Oklahoma Attorney General Scott Pruitt has joined attorneys general from 20 other states to ask U.S. Secretary of State John Kerry to support the Keystone XL project.
by Adam Wilmoth Modified: August 14, 2013 at 8:00 pm •  Published: August 13, 2013

Oklahoma Attorney General Scott Pruitt last week joined with attorneys general from 20 other states in support of the Keystone XL pipeline.

The 21 chief state lawyers signed a letter led by North Dakota's Wayne Stenehjem, asking U.S. Secretary of State John Kerry to recommend President Barack Obama approve the permit needed to build the northern leg of the pipeline that would deliver oil from Canada's oil sands to Cushing, where it would then move oil to refineries along the Gulf Coast.

“The project, when approved, will bolster the nation's economy, modernize the country's energy infrastructure and strengthen our national security,” the letter stated.
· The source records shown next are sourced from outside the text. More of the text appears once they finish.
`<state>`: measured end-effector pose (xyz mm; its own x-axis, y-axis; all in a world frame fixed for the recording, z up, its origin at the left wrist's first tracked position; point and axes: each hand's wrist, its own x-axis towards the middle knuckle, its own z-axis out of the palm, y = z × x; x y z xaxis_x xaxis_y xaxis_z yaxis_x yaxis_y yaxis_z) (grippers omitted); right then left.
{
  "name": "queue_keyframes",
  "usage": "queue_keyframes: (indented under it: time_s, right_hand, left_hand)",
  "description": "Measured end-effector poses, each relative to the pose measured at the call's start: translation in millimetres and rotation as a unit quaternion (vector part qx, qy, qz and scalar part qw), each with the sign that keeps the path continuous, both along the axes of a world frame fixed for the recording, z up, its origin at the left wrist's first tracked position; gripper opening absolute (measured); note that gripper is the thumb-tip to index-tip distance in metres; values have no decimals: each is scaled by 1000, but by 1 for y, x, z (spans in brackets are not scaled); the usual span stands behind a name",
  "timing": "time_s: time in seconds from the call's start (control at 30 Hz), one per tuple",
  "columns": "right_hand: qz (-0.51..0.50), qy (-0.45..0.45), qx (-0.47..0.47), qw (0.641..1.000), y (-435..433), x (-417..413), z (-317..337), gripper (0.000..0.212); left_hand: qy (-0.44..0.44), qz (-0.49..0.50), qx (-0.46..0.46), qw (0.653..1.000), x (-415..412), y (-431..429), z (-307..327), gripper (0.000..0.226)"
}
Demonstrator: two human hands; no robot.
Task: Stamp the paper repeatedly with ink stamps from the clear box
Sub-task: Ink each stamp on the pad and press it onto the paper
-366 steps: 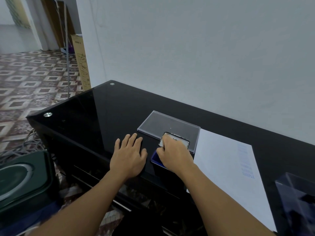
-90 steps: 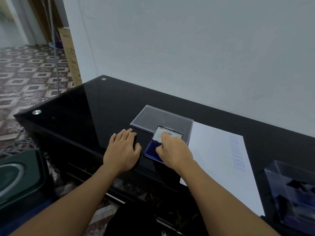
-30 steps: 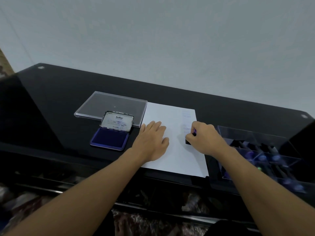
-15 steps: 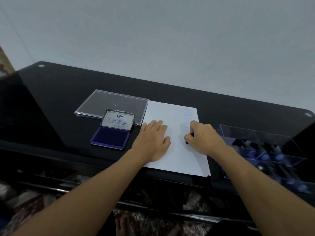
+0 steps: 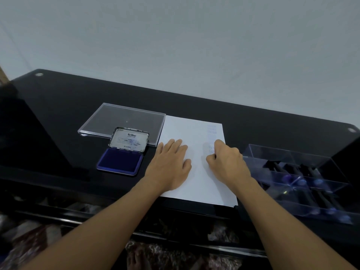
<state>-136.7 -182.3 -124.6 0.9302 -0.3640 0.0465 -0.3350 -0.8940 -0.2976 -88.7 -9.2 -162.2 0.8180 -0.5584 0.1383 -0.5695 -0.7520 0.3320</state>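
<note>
the paper (image 5: 196, 131) lies flat on the black glass table (image 5: 64, 98). its long axis runs from the person toward the wall, leaning a little to the left at the far end. its near short edge sits at the table's front edge. a column of faint blue prints (image 5: 212, 131) runs down along its right long edge.

the left hand (image 5: 169, 164) lies palm down on the paper's left half, fingers straight and close together, pointing away from the person. it holds nothing and only presses the sheet. the right hand (image 5: 227, 162) is on the right half, knuckles up. its fingers are curled tight with the thumb against the forefinger, pinching a stamp that is all but hidden under them, so its direction cannot be told.

the paper's far left corner touches or just meets a flat clear lid (image 5: 120, 119). in front of that lid is an open ink pad (image 5: 119, 162), its blue pad facing up and its labelled cover (image 5: 129, 140) tilted back against the lid. to the right of the paper, just beside its right edge, stands the clear box (image 5: 292, 152). it is split into compartments, with dark, blurred stamps (image 5: 303, 180) lying in them.

a band of black glass shows between the paper's far edge and the wall. a wider stretch shows left of the lid and ink pad. the two hands are near each other with white paper between them.
</note>
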Motion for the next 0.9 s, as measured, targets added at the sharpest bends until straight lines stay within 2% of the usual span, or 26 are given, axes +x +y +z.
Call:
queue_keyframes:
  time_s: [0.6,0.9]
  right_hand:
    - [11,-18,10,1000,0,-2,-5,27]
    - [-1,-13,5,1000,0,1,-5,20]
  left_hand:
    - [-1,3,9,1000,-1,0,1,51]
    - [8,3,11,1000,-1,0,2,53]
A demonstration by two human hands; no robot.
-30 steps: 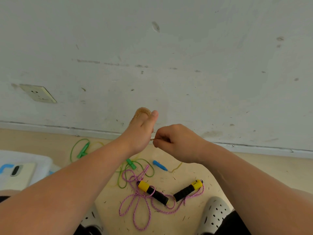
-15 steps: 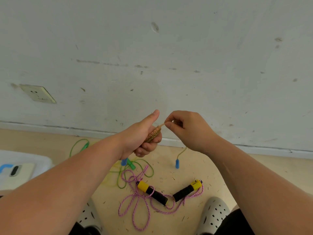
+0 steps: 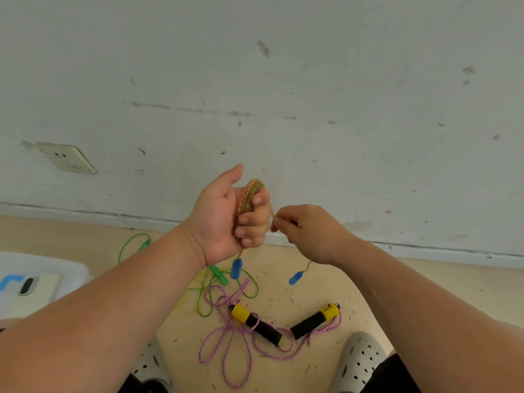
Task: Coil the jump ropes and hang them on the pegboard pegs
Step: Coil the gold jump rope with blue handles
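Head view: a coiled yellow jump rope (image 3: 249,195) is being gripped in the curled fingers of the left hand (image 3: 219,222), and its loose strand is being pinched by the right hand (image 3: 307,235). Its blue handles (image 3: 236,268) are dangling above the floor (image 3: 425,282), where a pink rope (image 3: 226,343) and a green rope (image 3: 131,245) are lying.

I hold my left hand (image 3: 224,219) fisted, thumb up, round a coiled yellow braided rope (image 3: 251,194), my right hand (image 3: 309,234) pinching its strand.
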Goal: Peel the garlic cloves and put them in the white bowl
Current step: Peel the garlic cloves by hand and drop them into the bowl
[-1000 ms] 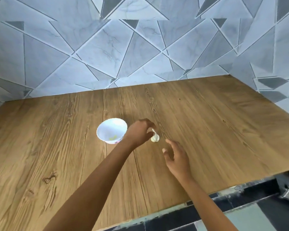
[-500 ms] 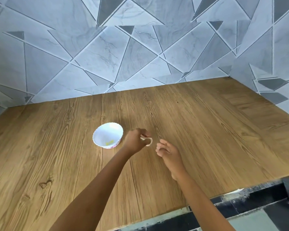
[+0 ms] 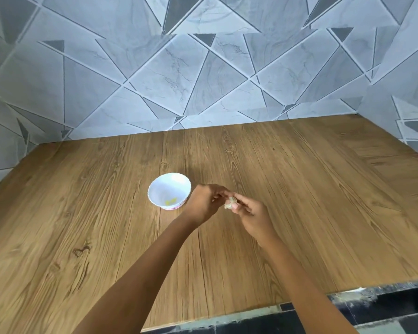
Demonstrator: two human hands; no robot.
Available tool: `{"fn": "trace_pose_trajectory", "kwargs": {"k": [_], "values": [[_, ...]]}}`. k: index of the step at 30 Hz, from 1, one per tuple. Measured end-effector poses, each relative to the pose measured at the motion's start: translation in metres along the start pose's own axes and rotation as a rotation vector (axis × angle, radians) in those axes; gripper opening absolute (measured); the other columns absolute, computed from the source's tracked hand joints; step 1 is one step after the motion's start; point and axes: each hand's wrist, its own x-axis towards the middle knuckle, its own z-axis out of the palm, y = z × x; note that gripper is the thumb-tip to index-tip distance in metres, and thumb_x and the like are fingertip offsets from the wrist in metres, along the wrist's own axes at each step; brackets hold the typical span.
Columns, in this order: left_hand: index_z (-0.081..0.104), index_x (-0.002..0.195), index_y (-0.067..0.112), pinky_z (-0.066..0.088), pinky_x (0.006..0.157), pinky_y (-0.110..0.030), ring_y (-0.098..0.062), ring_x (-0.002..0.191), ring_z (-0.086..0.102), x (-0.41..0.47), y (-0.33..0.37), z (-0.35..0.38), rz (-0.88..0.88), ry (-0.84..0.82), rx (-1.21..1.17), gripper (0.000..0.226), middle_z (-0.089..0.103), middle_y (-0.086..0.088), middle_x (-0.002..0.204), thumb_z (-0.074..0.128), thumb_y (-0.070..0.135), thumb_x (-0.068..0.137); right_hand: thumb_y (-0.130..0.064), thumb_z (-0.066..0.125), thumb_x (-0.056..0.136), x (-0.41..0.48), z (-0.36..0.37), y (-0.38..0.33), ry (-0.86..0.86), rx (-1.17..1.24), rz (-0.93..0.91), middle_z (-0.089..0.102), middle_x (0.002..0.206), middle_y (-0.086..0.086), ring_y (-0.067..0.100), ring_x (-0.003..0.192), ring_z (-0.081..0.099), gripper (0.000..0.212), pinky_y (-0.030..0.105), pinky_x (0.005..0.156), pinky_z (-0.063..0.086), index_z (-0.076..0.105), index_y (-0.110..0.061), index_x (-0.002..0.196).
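Note:
A small white bowl (image 3: 155, 192) with a scalloped rim stands on the wooden table; a yellowish bit lies at its bottom. Just right of the bowl, my left hand (image 3: 204, 203) and my right hand (image 3: 253, 216) meet above the table. Between their fingertips sits a pale garlic clove (image 3: 230, 203) with papery skin. Both hands pinch it, the left from the left side and the right from the right. Most of the clove is covered by the fingers.
The wooden table (image 3: 299, 201) runs back to a grey tiled wall (image 3: 203, 80), which also closes the right side. The table's front edge (image 3: 251, 312) lies near me, with dark floor below it.
My left hand lifted the clove off the table and brought it nearer. My right hand moved in from the right and took hold of the clove too.

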Motion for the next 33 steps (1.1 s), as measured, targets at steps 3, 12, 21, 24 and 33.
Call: {"fn": "trace_pose_trajectory", "kwargs": {"k": [3, 12, 21, 24, 33], "values": [[0.074, 0.097, 0.006, 0.050, 0.076, -0.016, -0.010, 0.081, 0.067, 0.001, -0.004, 0.003, 0.004, 0.032, -0.009, 0.018, 0.074, -0.004, 0.091, 0.066, -0.002, 0.083, -0.014, 0.053, 0.095, 0.001, 0.001, -0.001, -0.014, -0.049, -0.007, 0.066, 0.115, 0.000, 0.014, 0.107, 0.063, 0.035, 0.035, 0.097, 0.048, 0.054, -0.012, 0.131], [0.074, 0.096, 0.004, 0.045, 0.071, -0.005, 0.006, 0.081, 0.061, -0.003, -0.010, 0.009, -0.077, 0.055, -0.083, 0.017, 0.074, -0.004, 0.089, 0.067, -0.003, 0.082, -0.010, 0.048, 0.097, 0.004, 0.000, 0.003, -0.071, -0.061, 0.050, 0.064, 0.120, 0.004, 0.016, 0.108, 0.061, 0.035, 0.038, 0.098, 0.047, 0.053, -0.012, 0.131], [0.073, 0.094, 0.002, 0.044, 0.064, -0.007, 0.010, 0.065, 0.059, -0.002, -0.009, 0.005, -0.147, -0.010, -0.060, 0.018, 0.068, 0.004, 0.077, 0.060, -0.006, 0.085, -0.004, 0.049, 0.095, 0.002, -0.003, -0.003, -0.160, 0.033, 0.061, 0.062, 0.097, -0.018, 0.004, 0.098, 0.061, 0.031, 0.011, 0.085, 0.047, 0.056, -0.016, 0.124], [0.072, 0.093, 0.002, 0.053, 0.068, -0.018, 0.001, 0.065, 0.062, -0.001, -0.006, 0.008, -0.252, 0.054, -0.091, 0.013, 0.071, -0.007, 0.082, 0.060, -0.002, 0.087, -0.008, 0.048, 0.097, 0.005, -0.004, -0.001, -0.131, 0.098, 0.096, 0.064, 0.104, -0.009, 0.008, 0.101, 0.062, 0.030, 0.008, 0.079, 0.047, 0.056, -0.013, 0.126], [0.066, 0.093, 0.004, 0.056, 0.063, -0.024, -0.017, 0.065, 0.064, -0.015, 0.008, -0.003, -0.517, 0.189, -0.436, 0.011, 0.063, -0.007, 0.079, 0.070, 0.008, 0.084, -0.024, 0.060, 0.091, 0.019, -0.004, 0.003, 0.089, -0.143, 0.015, 0.068, 0.102, -0.002, 0.008, 0.090, 0.062, 0.029, 0.014, 0.076, 0.047, 0.063, -0.016, 0.118]]}}
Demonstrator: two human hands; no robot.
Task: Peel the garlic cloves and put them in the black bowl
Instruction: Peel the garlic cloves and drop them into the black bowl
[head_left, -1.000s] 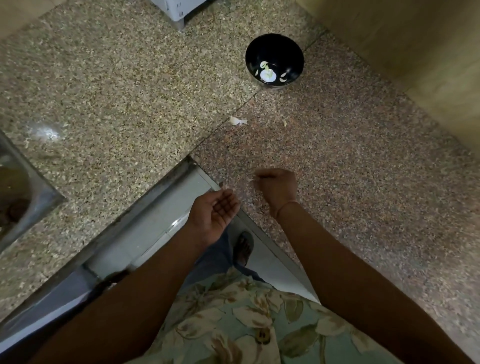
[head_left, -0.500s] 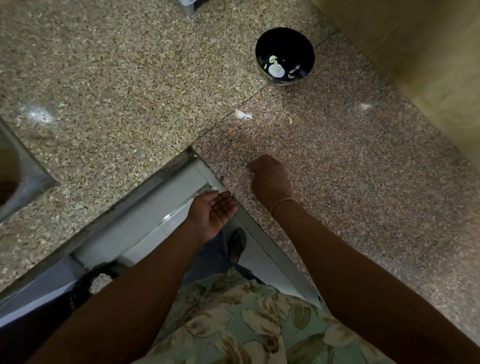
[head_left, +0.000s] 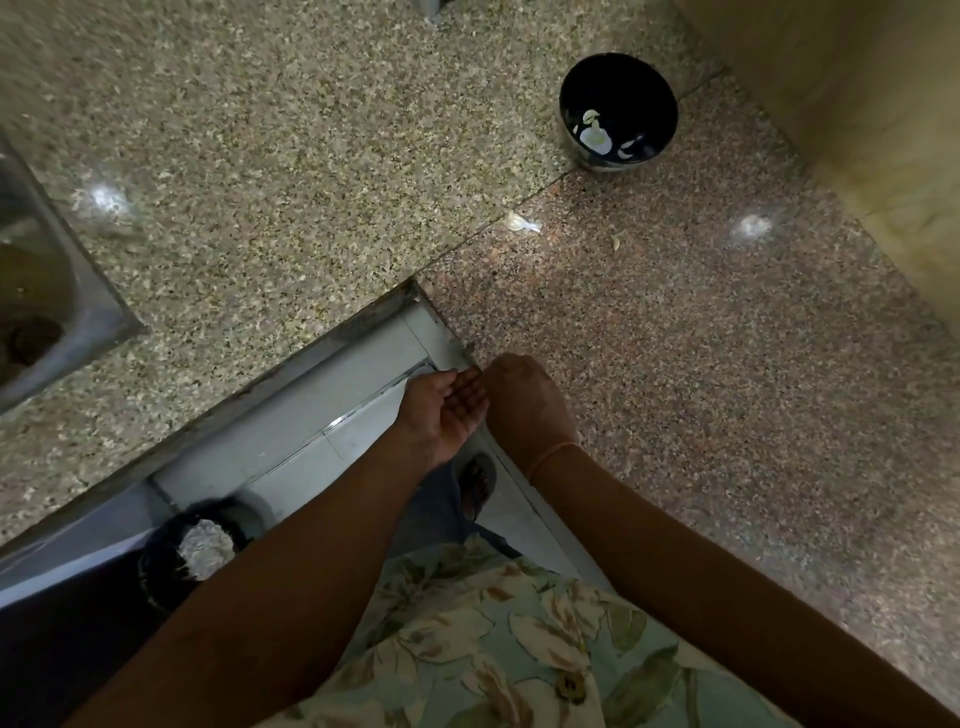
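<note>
The black bowl (head_left: 618, 111) stands at the back of the speckled countertop (head_left: 701, 364) and holds a few pale peeled garlic cloves. A garlic clove in its skin (head_left: 521, 222) lies on the counter in front of the bowl, with a small scrap (head_left: 616, 241) to its right. My left hand (head_left: 447, 410) is palm up, fingers relaxed, just below the counter's inner corner edge. My right hand (head_left: 524, 400) rests at that edge, touching the left fingertips. Its back faces me and its fingers are hidden underneath.
A steel sink (head_left: 36, 291) is set into the counter at the left. A yellowish wall (head_left: 857, 104) bounds the right side. On the floor below are a dark bin with white contents (head_left: 200, 545) and a sandalled foot (head_left: 475, 483).
My right hand has slid back across the counter to its edge and now meets my left palm. The left hand stayed cupped below the edge.
</note>
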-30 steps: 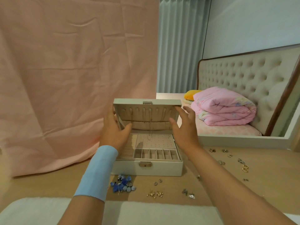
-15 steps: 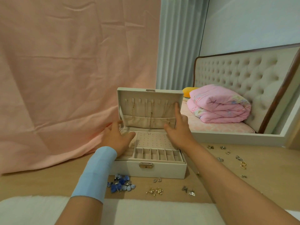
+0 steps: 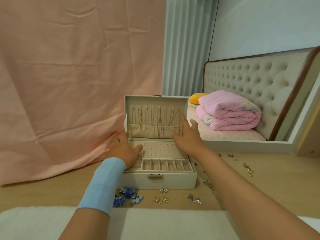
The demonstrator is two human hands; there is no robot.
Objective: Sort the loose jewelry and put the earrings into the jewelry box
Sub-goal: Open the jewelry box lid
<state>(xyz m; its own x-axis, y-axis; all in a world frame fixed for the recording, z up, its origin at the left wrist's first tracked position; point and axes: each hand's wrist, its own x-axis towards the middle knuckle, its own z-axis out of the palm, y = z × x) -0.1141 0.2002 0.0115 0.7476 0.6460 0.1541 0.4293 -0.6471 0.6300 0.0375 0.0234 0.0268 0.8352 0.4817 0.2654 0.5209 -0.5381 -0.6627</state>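
Head: 1 jewelry box, perhaps 20 earrings

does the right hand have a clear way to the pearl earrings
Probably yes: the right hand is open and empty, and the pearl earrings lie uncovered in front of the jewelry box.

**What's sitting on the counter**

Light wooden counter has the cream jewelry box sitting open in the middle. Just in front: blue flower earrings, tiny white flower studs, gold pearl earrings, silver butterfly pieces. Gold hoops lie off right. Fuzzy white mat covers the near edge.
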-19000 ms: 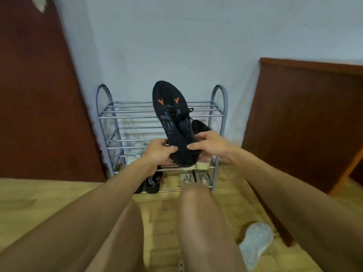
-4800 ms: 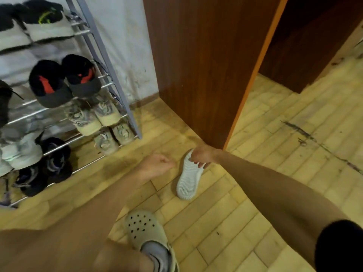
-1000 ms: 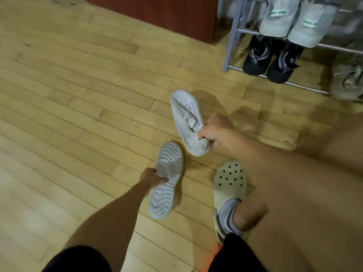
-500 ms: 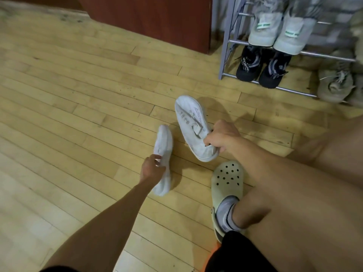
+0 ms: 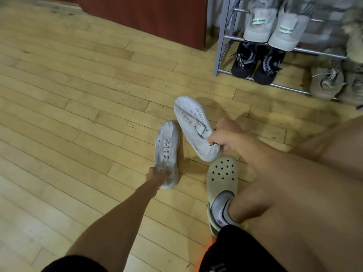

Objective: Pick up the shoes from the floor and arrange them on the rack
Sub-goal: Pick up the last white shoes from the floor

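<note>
While the left hand [image 5: 157, 176] grips the heel end of one white fabric sneaker [image 5: 167, 152] lying upright on the pale wooden plank floor [image 5: 78, 114], the right hand [image 5: 225, 135] clasps the collar of the second white fabric sneaker [image 5: 193, 126], tilted, toe pointing away. Both sneakers sit close together, just ahead of a beige perforated clog [image 5: 222, 181]. Grey metal shoe rack [image 5: 223, 36], upper right: pale sneakers above, dark knit sneakers [image 5: 257, 63] below.

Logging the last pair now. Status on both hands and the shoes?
Left hand shut on heel of white shoe. Right hand shut on second white shoe, toe tilted up. Grey metal rack ahead-right; pale green clog beside.
</note>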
“The pipeline will significantly serve our national energy needs by providing primary transportation for the development of Canadian oil reserves. It will also facilitate the safe transport of oil from the burgeoning Bakken oil field in North Dakota and Montana. Each attribute will add to the country's energy independence and to the economy of the entire midsection of this nation.”

Pruitt said he signed the letter because he believes the proposed pipeline is in the best interest of Oklahoma.

“Oklahoma has a unique interest in the completion of the Keystone XL pipeline because of the Cushing hub, which is the most significant trading hub for oil in the United States,” Pruitt told The Oklahoman on Tuesday. “This project without a doubt is good for this country and good for Oklahoma.”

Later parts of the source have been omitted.